For the CentOS users that have decided to switch to another RHEL fork, rather than distro hop entirely, they’ll face the question of, “Which distro should I use? AlmaLinux or Rocky?”
In this guide, we’ll compare AlmaLinux and Rocky Linux across a few key areas. We’ll weigh their pros and cons, see how they stack up against each other, and ultimately give you enough information to help you decide which one you should use.
Both distros, like CentOS, are free. They have the same goal, which is to bring you enterprise-grade, production-ready Linux in the form of a downstream release of RHEL. One of the key differences between the distros is how their code is maintained.
AlmaLinux is built and maintained by the developers at CloudLinux, a company that provides server hosting and Linux software. It’s a company experienced with RHEL forks, having built and maintained their in-house distro called CloudLinux OS, a fork itself, for more than a decade. Going forward, CloudLinux promises to involve the community as much as possible when it comes to the direction of the distro.
Rocky Linux is headed up by Gregory Kurtzer, the original founder of CentOS. Rocky Linux is community-driven, and doesn’t have the commercial developers on payroll the way AlmaLinux does. Depending on your point of view, this could be either a good or bad thing. One could also argue that if Kurtzer would have had CentOS’ interests in mind in the first place, it wouldn’t have been swallowed up by Red Hat and undergone the change in direction.
Bottom Line: Knowing how both of these distros are funded and supported could play a big role in which one you choose to use. Do you go with AlmaLinux, backed by CloudLinux sponsoring it with $1 million annually? Or do you go with Rocky, who has its own set of sponsors and will be maintained by the community?
Comparison to CentOS
Both distros aim to be binary compatible with RHEL. It’s a little early to make direct comparisons to CentOS, but you should be able to switch from CentOS to either AlmaLinux or Rocky Linux while experiencing very little differences, and minimal downtime.
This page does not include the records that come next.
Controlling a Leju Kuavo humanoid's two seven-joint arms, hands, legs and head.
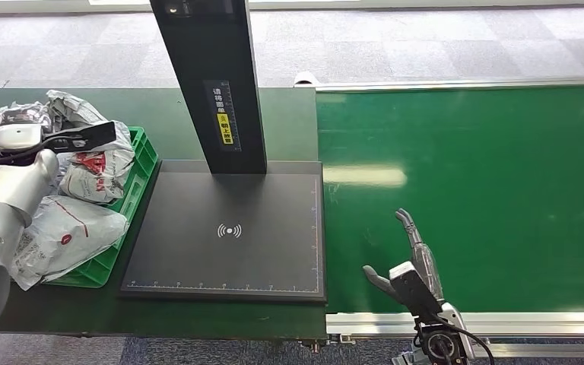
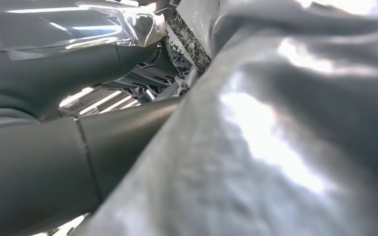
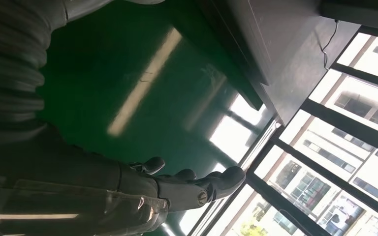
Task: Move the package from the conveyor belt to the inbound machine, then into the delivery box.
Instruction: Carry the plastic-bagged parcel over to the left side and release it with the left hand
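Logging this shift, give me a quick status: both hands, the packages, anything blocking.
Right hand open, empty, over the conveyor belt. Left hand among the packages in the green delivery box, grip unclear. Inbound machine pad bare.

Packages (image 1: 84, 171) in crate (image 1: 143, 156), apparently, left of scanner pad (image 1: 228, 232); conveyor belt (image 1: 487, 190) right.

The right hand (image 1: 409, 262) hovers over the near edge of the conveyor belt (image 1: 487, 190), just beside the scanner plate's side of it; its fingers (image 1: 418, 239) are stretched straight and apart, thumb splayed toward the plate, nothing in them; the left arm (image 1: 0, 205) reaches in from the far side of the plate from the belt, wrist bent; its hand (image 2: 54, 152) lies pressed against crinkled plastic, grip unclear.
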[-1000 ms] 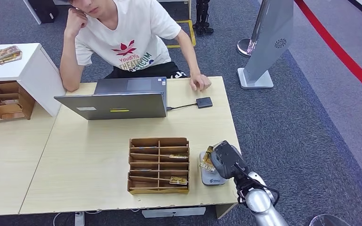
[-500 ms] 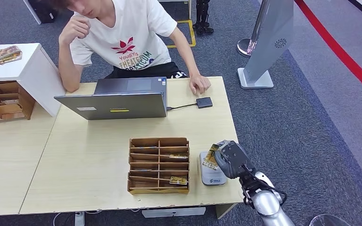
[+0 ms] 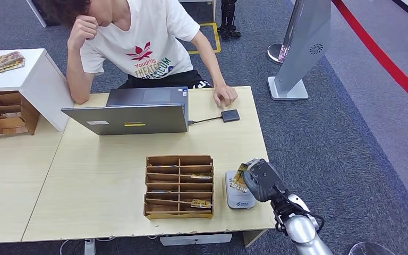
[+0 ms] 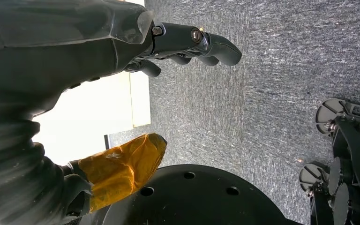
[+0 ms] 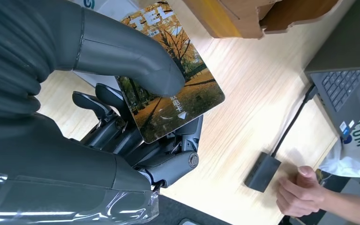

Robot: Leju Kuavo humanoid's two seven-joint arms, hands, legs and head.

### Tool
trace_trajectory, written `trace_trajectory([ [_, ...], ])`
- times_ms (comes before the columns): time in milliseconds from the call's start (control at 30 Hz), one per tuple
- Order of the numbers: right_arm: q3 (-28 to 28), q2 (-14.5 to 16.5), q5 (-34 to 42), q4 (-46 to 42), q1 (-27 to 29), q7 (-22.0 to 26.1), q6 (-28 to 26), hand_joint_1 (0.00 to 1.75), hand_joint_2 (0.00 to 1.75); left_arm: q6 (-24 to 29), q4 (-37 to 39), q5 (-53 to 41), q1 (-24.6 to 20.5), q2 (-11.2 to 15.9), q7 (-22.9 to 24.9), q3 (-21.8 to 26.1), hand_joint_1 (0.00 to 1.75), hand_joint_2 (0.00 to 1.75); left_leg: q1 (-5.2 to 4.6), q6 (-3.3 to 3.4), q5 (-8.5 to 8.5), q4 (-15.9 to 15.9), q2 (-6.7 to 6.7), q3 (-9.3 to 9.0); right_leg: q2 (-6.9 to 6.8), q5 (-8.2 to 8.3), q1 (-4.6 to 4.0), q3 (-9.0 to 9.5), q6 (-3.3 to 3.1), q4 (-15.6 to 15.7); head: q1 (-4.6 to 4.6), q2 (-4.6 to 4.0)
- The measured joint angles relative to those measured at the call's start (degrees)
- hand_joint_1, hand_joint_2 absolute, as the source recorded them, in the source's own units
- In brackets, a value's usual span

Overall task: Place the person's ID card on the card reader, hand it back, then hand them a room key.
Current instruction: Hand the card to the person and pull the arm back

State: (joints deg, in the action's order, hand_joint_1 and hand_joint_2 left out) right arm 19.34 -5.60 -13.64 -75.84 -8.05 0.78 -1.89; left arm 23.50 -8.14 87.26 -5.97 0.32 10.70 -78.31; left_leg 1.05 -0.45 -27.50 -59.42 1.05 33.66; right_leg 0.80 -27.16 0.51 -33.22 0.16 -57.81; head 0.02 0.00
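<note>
One card (image 3: 238,179) is what I am handling at this step, and in the head view my right hand (image 3: 260,179) holds it just above the grey card reader (image 3: 237,197), which sits on the table (image 3: 106,180) beside the wooden slotted organiser (image 3: 179,186). The person's hand (image 3: 225,94) rests at the far edge, near the small dark adapter (image 3: 230,115) cabled to the laptop (image 3: 133,112). In the left wrist view, my left hand (image 4: 122,37) hangs over carpet, fingers loosely curled and holding nothing. In the right wrist view, the thumb (image 5: 136,56) presses the printed card onto the fingers (image 5: 122,131) beneath, clear of the tabletop. I judge the reading step is finishing, though I cannot confirm whether this is the ID card or a room key. Next move: carry the card across to the person's hand, keeping the pinch firm until they take it.
</note>
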Motion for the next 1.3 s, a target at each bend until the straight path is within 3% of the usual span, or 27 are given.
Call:
trace_trajectory([
  [1300,0.72,1.01,-1.80,11.55,-3.37,-0.69,-0.66,1.75,1.75,-0.04,-0.02,-0.01,-0.11,0.01,0.14,-0.02,0.00,1.75,0.00,0.00,0.00,0.00,0.01,0.02,-0.01,0.00,0.00,0.00,0.00,0.00,0.00,0.00],
])
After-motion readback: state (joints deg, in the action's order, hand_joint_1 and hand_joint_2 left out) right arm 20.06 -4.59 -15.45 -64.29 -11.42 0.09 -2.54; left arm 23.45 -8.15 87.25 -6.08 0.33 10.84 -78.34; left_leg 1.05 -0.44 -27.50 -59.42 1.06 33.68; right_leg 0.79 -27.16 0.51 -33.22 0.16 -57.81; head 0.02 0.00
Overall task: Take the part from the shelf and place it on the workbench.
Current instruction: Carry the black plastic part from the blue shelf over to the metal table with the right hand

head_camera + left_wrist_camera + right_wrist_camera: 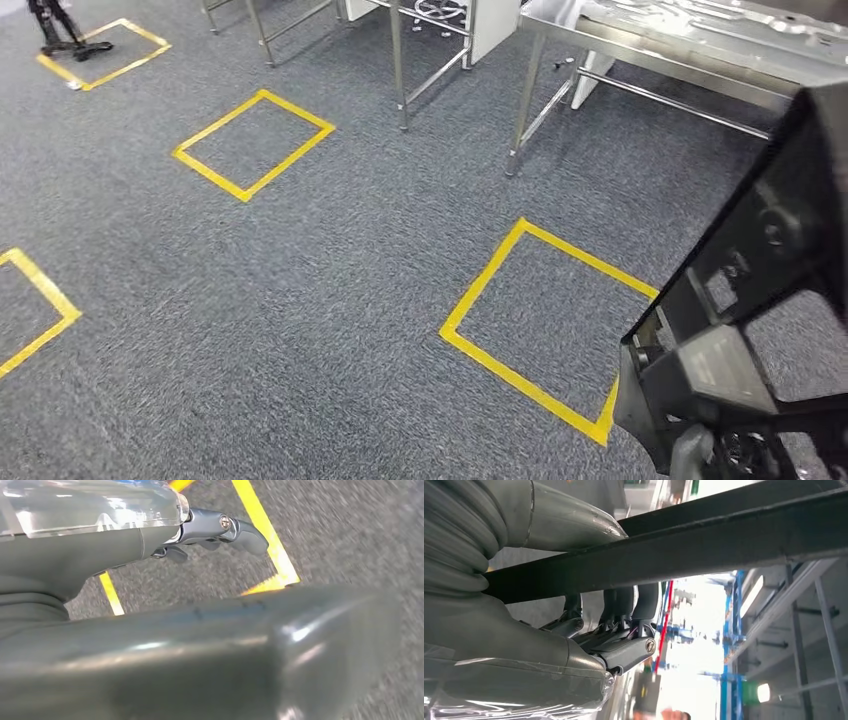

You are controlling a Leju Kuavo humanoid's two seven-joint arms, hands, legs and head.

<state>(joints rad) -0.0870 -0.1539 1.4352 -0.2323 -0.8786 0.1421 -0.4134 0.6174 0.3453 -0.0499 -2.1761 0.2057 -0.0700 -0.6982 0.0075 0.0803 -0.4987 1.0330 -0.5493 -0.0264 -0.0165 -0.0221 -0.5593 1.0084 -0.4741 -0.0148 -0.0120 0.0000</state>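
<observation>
The part [760, 300] is a large black plastic frame with openings and moulded blocks, standing tilted at the right edge of the head view. My right hand [614, 630] grips one of its black bars [724, 545], fingers wrapped around it; a grey piece of that hand [693, 450] shows under the part. The steel workbench [680, 55] stands ahead at the upper right, with shiny metal pieces lying on it. My left hand [215, 530] hangs over the grey carpet and holds nothing, fingers loosely extended.
Grey carpet carries yellow tape squares, one directly ahead [545, 320], another further left [255, 143]. Metal frame legs [400, 70] stand at the top middle. A dark stand [62, 35] sits in a far-left square. In the right wrist view, blue shelving [734, 630] lies beyond.
</observation>
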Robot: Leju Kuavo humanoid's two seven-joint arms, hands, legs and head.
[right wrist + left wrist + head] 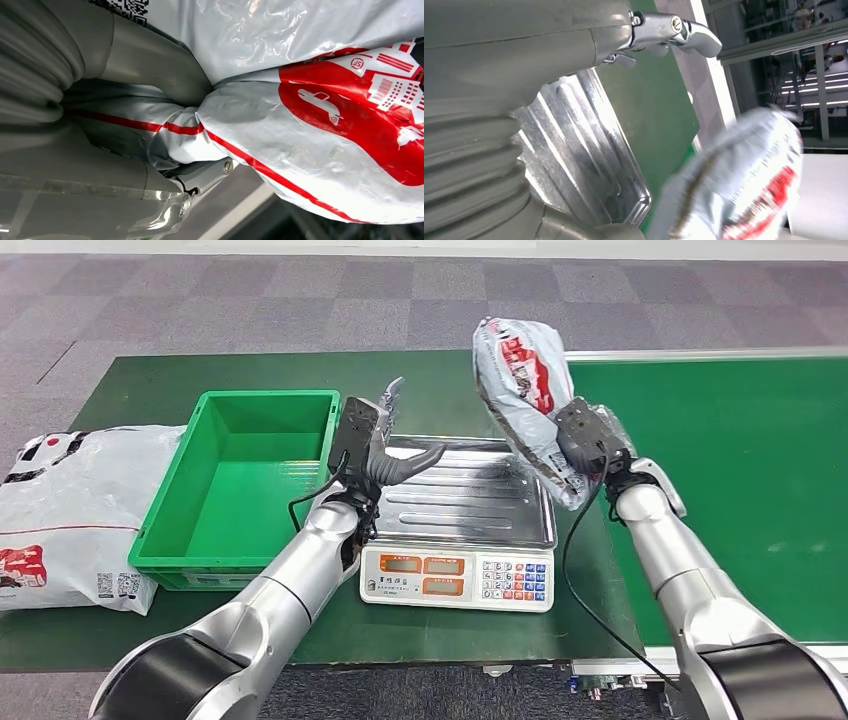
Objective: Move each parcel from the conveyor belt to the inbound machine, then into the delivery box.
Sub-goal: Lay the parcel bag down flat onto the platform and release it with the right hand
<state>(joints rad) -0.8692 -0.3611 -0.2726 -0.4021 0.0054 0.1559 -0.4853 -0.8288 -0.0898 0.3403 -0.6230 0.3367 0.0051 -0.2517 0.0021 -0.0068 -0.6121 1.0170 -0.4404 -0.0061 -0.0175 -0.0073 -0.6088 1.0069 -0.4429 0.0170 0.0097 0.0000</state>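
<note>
1. The right hand (pixel 590 445) grips a grey plastic parcel (pixel 525 390) printed in red and white, its fingers (pixel 150 70) closed round the bag's gathered lower end so the plastic bunches between them.
2. The parcel is held in the air, tilted, its upper end leaning toward the far side. It hangs above the gap between the weighing scale (pixel 460 530) and the green conveyor belt (pixel 740 470), touching neither as far as the head view shows.
3. The left hand (pixel 375 435) is raised over the near-left corner of the scale's steel pan, fingers spread apart and holding nothing; one finger (pixel 415 465) points out across the pan.
4. The scale stands on the dark green worktop (pixel 140 380), its pan bare and ribbed, with its orange displays and keypad on the near face.
5. A green plastic crate (pixel 235 485) sits just beside the scale on the left; nothing lies in it.
6. A second parcel (pixel 70 510), white with red and black print, lies flat on the worktop left of the crate, touching or nearly touching its wall.
7. In the left wrist view the held parcel (pixel 744 185) appears blurred beyond the pan's edge.
</note>
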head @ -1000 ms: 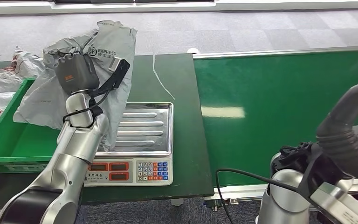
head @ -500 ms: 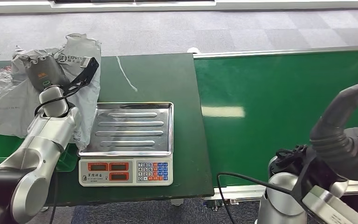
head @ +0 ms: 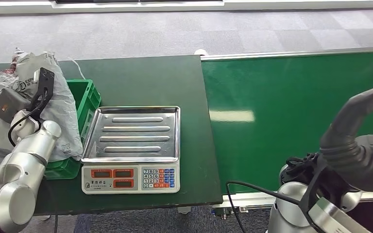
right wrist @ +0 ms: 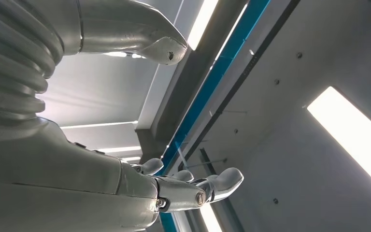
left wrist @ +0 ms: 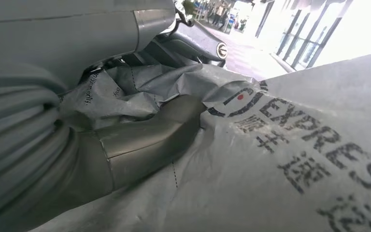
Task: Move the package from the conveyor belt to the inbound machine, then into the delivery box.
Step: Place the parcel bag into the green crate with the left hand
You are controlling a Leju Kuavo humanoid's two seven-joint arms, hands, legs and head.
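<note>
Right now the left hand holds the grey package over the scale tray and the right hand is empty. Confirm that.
Wrong in one respect: in the head view the left hand holds the grey package over the green box, not the scale tray, which lies bare. The right hand is empty, as the right wrist view shows.

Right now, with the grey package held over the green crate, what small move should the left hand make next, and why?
Probably lower and let go. The left hand grips the grey package, which hangs over the green crate, clear of the scale tray, so weighing looks done.
</note>
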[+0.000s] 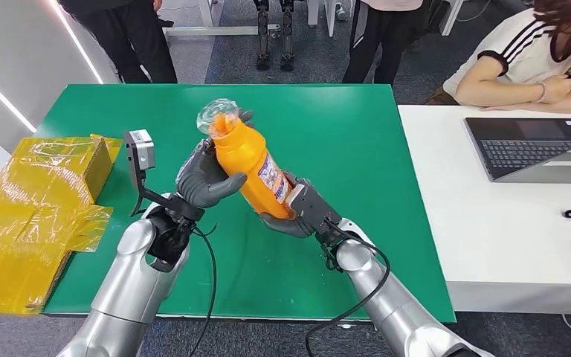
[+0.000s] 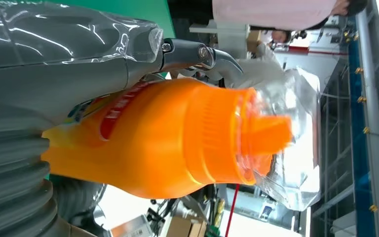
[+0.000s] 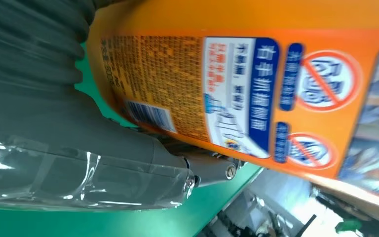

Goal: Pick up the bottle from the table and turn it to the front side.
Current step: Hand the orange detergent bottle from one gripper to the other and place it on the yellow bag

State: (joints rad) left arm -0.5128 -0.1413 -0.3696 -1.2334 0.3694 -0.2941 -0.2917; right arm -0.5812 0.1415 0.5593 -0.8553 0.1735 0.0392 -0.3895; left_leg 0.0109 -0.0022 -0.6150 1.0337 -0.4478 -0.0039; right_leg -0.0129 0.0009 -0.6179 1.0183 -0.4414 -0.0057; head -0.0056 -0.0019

Currently, it’s possible to migrate from CentOS to AlmaLinux in just a few steps. Rocky Linux, upon release, is also expected to have an easy-to-follow migration method.
Bottom Line: It’s too early to get into a detailed analysis, but both distros seem perfectly viable as replacements for CentOS, and should operate in much the same way as their predecessor.
First to Market
AlmaLinux was released in January 2021, and Rocky Linux is slated for February-March 2021. While not much a difference, it definitely plays a factor in people’s decisions – even though it probably shouldn’t, since the releases will be in beta and best practice dictates that they shouldn’t be adopted for production environments until proven invariably stable.
Bottom Line: CentOS is supported until the end of 2021, so there’s no need to rush into switching. If you’re desperate, AlmaLinux has the edge since it’s released first. However, waiting until both distros go through the initial growing pains would be the best bet.
AlmaLinux and Rocky Linux naturally have a lot of similarities, but have some big differences in how they’re maintained. Both distros are expected to be viable replacements for CentOS, and it probably won’t make a huge difference which one you use. Being that they’re both binary compatible with RHEL, you could theoretically switch between Alma and Rocky if it ever became necessary. Once the dust has settled, we recommend basing your decision on whichever developer you feel uses the most favorable practices to maintain their operating system.